Deciding on where to define the boundary of a workflow is more art than science however there is some outline guidance below that should aide your thinking, reduce the maintenance overhead and also provide consistency across the team/organisation.

Before diving into the details, it is worth understanding that AireFlow is a Choreographed Workflow engine. This is distinct from an Orchestrated Workflow engine in that it functions based on input cues or events (like dancers waiting to do their move based on the cues from other dancers). In this way it is very easy to create parasitic child workflows that are triggered by events on another (main) workflow without needing to alter the original workflow, and without the other main workflow being aware of the parasictic child workflow.
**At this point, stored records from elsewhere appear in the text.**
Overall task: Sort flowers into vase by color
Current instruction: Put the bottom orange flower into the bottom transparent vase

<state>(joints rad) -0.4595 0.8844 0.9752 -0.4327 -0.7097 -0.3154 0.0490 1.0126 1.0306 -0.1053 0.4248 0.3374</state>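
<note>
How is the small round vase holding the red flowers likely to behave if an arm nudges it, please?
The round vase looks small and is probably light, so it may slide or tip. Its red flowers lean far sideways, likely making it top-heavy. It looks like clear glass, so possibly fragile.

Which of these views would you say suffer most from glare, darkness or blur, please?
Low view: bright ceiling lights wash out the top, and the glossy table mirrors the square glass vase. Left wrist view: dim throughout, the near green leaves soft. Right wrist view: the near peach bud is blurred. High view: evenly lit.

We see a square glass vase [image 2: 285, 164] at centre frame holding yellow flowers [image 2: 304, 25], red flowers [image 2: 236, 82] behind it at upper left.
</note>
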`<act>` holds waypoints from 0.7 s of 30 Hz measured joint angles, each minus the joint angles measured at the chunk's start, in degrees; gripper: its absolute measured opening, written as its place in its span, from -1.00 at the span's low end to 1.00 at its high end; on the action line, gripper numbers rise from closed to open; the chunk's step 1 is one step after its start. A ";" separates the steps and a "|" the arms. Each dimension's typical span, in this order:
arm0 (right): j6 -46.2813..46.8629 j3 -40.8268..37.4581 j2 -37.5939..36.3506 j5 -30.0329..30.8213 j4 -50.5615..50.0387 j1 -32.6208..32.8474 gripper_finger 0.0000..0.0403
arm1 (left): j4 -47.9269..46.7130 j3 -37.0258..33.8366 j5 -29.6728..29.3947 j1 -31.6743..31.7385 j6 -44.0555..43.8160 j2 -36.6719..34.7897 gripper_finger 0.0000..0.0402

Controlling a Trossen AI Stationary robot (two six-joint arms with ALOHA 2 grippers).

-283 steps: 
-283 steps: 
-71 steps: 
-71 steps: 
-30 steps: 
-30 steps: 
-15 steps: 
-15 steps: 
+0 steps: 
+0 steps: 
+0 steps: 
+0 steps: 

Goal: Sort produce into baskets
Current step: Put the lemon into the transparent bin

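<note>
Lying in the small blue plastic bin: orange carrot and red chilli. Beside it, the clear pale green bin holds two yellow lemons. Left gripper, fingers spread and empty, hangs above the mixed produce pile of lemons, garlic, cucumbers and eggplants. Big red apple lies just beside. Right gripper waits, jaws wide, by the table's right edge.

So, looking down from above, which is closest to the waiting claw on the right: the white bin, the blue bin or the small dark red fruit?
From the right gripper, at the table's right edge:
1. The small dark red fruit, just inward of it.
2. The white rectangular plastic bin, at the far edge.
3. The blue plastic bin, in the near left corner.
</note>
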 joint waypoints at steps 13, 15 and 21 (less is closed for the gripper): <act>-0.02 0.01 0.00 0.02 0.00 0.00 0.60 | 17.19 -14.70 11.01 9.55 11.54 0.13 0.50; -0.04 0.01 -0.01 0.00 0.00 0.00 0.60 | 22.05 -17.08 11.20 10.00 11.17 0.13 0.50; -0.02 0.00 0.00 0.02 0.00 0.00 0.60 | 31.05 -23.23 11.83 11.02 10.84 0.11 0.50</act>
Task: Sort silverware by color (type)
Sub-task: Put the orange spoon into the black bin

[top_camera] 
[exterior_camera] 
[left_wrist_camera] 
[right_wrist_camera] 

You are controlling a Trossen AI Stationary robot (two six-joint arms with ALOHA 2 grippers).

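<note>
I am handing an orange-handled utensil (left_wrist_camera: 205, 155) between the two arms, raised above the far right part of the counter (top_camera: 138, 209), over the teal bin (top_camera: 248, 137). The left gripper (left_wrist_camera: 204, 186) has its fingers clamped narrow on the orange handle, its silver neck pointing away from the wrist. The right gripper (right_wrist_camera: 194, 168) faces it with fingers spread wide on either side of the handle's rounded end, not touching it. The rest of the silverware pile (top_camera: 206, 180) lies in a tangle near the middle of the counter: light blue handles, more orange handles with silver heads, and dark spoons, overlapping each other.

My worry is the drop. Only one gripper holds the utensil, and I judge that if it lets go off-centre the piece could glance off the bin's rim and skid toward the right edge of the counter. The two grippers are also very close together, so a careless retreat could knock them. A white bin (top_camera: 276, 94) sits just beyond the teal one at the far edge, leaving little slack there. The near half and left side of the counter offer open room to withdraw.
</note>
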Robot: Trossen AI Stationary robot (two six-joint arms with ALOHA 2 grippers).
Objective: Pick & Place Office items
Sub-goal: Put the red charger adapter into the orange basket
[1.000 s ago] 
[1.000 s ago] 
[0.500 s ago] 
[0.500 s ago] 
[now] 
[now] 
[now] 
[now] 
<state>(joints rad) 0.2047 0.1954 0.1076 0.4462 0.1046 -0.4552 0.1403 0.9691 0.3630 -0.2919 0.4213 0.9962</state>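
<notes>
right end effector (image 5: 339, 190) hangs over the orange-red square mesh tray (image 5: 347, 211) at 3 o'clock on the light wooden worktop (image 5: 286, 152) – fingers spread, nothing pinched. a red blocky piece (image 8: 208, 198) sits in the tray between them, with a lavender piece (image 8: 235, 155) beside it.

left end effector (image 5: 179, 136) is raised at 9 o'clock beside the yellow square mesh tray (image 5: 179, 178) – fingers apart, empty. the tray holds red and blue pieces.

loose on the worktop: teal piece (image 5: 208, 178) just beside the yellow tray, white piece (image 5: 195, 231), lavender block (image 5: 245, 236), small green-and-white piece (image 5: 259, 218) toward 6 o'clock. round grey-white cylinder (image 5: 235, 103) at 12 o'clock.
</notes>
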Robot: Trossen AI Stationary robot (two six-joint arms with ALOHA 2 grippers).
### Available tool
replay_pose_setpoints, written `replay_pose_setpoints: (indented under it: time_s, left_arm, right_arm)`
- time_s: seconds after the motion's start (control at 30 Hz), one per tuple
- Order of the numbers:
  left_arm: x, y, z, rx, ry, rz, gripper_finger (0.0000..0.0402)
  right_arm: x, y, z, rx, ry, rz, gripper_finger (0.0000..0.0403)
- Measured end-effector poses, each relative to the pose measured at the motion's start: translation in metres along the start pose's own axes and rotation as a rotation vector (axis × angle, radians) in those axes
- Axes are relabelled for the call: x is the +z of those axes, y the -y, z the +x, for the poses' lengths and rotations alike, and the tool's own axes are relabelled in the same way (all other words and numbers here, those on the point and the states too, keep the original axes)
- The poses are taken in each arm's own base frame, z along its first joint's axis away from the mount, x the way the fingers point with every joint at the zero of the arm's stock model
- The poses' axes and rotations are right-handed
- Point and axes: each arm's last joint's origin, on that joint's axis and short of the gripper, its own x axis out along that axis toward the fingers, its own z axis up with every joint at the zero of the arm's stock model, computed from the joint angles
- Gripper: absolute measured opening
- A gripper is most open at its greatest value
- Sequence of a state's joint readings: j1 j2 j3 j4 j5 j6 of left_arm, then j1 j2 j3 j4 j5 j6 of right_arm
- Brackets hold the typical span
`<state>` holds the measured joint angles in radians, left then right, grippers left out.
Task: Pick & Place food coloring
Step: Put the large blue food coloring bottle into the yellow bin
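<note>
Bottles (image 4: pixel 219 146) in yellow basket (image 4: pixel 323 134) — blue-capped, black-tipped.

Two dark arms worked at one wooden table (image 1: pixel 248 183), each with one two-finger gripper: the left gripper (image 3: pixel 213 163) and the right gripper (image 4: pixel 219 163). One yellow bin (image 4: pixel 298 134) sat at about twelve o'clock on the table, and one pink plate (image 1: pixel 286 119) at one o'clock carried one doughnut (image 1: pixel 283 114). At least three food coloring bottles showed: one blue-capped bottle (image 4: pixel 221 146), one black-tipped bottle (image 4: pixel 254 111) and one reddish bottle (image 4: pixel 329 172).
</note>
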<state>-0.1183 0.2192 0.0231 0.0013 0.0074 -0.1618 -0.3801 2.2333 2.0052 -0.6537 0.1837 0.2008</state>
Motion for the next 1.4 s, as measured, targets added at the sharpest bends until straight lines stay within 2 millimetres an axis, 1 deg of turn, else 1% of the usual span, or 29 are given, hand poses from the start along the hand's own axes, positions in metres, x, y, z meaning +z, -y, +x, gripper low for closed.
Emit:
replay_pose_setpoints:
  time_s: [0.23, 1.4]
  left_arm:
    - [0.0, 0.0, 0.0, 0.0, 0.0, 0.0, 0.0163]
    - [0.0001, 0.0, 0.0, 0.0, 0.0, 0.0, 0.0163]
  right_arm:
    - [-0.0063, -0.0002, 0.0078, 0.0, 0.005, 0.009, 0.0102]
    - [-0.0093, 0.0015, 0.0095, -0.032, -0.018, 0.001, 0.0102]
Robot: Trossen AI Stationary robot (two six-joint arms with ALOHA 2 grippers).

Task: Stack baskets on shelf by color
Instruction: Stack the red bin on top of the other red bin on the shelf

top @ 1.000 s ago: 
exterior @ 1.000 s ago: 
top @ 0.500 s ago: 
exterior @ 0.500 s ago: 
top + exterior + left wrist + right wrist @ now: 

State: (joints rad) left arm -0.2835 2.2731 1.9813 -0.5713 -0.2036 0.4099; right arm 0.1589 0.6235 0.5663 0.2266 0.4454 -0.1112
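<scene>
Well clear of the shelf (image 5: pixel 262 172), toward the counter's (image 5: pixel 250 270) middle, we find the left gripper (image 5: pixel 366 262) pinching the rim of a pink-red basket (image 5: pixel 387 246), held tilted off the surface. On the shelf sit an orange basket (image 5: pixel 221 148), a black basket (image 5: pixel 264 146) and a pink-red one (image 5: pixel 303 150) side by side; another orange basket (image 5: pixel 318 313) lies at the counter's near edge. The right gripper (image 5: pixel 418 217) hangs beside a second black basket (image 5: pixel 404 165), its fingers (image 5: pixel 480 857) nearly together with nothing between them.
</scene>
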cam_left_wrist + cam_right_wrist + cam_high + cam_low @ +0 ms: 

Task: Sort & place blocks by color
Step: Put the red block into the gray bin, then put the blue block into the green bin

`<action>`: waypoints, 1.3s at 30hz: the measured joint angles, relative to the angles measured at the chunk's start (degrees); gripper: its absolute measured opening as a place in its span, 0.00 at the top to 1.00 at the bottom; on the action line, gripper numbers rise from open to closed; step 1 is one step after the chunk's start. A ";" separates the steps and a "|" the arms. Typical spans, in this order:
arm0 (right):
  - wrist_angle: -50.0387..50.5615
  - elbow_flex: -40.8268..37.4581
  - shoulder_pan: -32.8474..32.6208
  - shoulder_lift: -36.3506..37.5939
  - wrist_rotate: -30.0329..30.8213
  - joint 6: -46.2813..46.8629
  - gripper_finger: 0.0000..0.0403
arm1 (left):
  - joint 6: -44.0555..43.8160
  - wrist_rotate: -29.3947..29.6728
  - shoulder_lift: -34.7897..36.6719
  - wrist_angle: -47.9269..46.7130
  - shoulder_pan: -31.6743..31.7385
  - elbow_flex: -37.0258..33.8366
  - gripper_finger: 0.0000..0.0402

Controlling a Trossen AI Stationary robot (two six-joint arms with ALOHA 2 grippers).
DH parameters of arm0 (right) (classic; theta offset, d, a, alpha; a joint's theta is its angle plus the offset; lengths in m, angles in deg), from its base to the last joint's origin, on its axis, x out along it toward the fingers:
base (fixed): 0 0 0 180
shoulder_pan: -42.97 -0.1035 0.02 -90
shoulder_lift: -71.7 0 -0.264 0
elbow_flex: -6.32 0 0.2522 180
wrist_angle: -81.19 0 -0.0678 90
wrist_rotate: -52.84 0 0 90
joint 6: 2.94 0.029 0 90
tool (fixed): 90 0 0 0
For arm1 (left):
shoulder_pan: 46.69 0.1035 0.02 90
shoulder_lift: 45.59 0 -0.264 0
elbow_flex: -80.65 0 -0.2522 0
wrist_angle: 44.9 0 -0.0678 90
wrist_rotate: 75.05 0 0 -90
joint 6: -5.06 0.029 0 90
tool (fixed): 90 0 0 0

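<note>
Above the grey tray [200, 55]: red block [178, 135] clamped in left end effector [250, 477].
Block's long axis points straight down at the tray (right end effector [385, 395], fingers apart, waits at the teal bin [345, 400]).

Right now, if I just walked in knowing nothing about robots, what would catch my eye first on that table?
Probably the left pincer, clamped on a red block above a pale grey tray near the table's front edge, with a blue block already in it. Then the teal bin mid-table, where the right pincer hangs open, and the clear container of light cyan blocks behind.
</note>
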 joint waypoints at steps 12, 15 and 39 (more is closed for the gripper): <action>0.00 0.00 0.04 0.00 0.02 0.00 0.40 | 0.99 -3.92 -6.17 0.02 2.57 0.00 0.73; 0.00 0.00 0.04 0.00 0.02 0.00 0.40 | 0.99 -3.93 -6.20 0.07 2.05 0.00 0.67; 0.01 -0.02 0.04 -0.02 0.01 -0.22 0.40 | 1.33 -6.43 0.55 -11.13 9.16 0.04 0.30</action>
As an example - consider a workflow that supports a hospital-admimission process. A step in that process might be the completion of a general patient assessment form. Consider a scenario where the assement form identifies that the elderly patient being admitted has had a fall within the last 6 months - and therefore (from a clinical perspective) needs a comprehensive falls assessment.

Here we could either:

  1. Extend the hospital-admimission workflow to also contain the full falls assessment steps too.
  2. Define a seperate falls-assessment workflow that is triggered by the form submission event associated with the hospital-admimission workflow (provided the data indicates that an elderly patient had a fall within the last 6 months).

In general we would favour option 2 above as:

  • The core hospital-admission workflow remains stable (avoiding the need to up-version), and an organisation can choose to digitise downstream activities or processes iteratively over time.
  • The falls-assessment workflow becomes reusable and can also be triggered in different contexts - for instance it could also be triggered if the patient was not deemed to be at risk of falls at the time of admission, but has a fall on the ward as an inpatient.
  • The hospital-admission workflow can operate without knowing or needing anything from the falls-assessment workflow and visa versa (other than the trigger event).
  • The hospital-admission and falls-assessment workflows can evolve independently of each other.

Rules of thumb to define the workflow scope

When to consider a single workflow

If it is logically part of a one business process with tight coupling we would be inclined to have it as a single AireFlow workflow. i.e.

  • We think of it as one end to end process (for instance imagine how people would whiteboard the process in a workshop).
  • It is generally the same group of triggers and human actors involved.
  • We likely want to create some visualisations across the whole flow.
  • If we are making any amends or updates we are likely to want to consider the whole.

When to consider a seperate workflow

We would consider creating a seperate workflow when:

  • The second workflow is parasitic on the first, and other than triggers does not have any tight coupling or dependency on the main workflow (and visa versa).
  • It is likely to be reused and triggered across multiple contexts.
  • It is likely to evolve independently of the parent workflow.